What's wanted is the full listing, reproduced exactly.

^^^^^^^^

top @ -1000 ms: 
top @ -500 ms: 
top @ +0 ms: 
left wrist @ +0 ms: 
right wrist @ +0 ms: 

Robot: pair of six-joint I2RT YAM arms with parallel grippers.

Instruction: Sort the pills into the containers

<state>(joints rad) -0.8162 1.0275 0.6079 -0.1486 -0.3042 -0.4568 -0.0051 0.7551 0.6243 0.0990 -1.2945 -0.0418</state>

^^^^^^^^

* _Solution for this exercise_:
top @ -1000 ms: 
top @ -500 ms: 
top @ +0 ms: 
left wrist @ +0 ms: 
right wrist @ +0 ms: 

Robot: pair of six-joint I2RT YAM arms with parallel grippers.

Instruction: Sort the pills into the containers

<state>(joints rad) -0.8162 1.0275 0.6079 -0.1486 -0.3042 -0.4568 -0.0051 0.7551 0.6243 0.0990 -1.2945 -0.0418</state>

No further output is needed for this exercise.